[net.ham-radio.packet] Link layer thoughts

karn@petrus.UUCP (Phil R. Karn) (12/23/85)

Recently I've been thinking about ways to improve the performance of
link level protocols on noisy links, and I came across a very interesting
idea.

In the paper "ALOHA Packet Broadcasting - A Retrospect", by Binder, et. al.,
published in the 1975 (10 years ago!) National Computer Conference, are the
following interesting sections:

[KA9Q Note: the "MENEHUNE was the ALOHANET's packet switch, analogous to
our TNC. Its name is an obscure wordplay. The ARPANET people were calling their
packet switches "IMPs" (Interface Message Processors), so the ALOHA people
simply chose the Hawaiian word for "imp", as in "mischevious dwarf".]

"Error control for broadcast channel data packets (MENEHUNE to user nodes)
involves some special considerations. For efficient operation, the usual
positive acknowledgment scheme in which the ACK's themselves are not
acknowledged depends on a high probability of the ACK's being successfully
received. However, an ACK sent from user nodes must compete with data
traffic in the random access channel. At full channel loading each
random access packet must be retransmitted an average of 1.7 times,
which means each data packet or ACK must be sent a total of 2.7 times on
the average before it is successfully received. But in order to force
retransmission of the ACK's, the data packet being acknowledged must
also be sent an average of 2.7 times by the MENEHUNE - even though it
was received correctly the first time!....

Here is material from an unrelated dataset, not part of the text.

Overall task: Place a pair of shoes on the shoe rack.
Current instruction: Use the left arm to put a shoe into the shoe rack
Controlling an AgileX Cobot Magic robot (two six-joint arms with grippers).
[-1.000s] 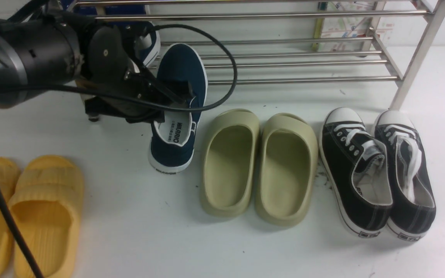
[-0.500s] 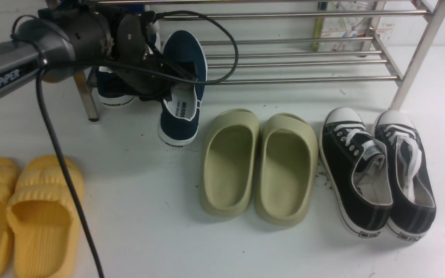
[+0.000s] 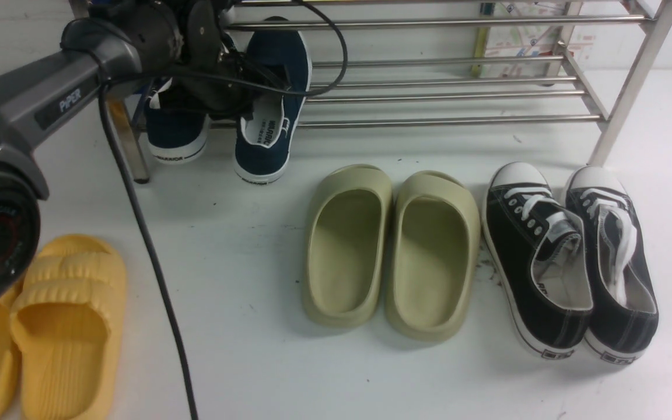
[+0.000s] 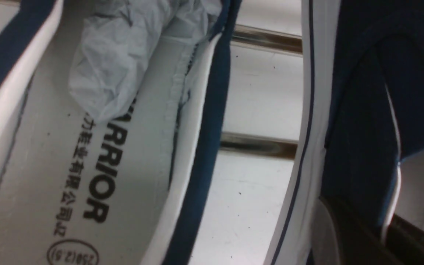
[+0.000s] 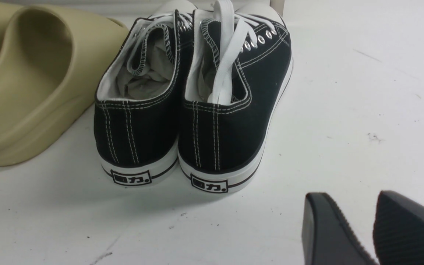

[ka9q note: these numbers come from the fact that running a pure ALOHA
channel at the optimum throughput level of 1/2e or 18.4% requires
an "offered load" of 1/2 or 50%. I.e., the channel will have at LEAST
one carrier on it 50% of the time, but only 18% of the time will there
be ONLY one carrier. This means that each packet has a probability of
(1/2e) / (1/2) = 1/e = 36.8% of making it across, and therefore packets
must be sent on the average 1/(1/e) = e = 2.718 times to make it across
once.]

"...to eliminate the unnecessary repetitions of data packets from the
MENEHUNE, it is also necessary to acknowledge the ACK. That is, the ACK
sent by a user node is timed out and retransmitted until an
acknowledgement for it is received, just as for data packets. If another
packet is waiting for transmission to the node at this time, its
transmission with the next sequence number constitutes the ACK to the
ACK; otherwise, a short ACK-ACK packet is sent by the MENEHUNE. This can
be easily shown to result in significantly less total channel overhead,
at the expense of more complication in the node implementation."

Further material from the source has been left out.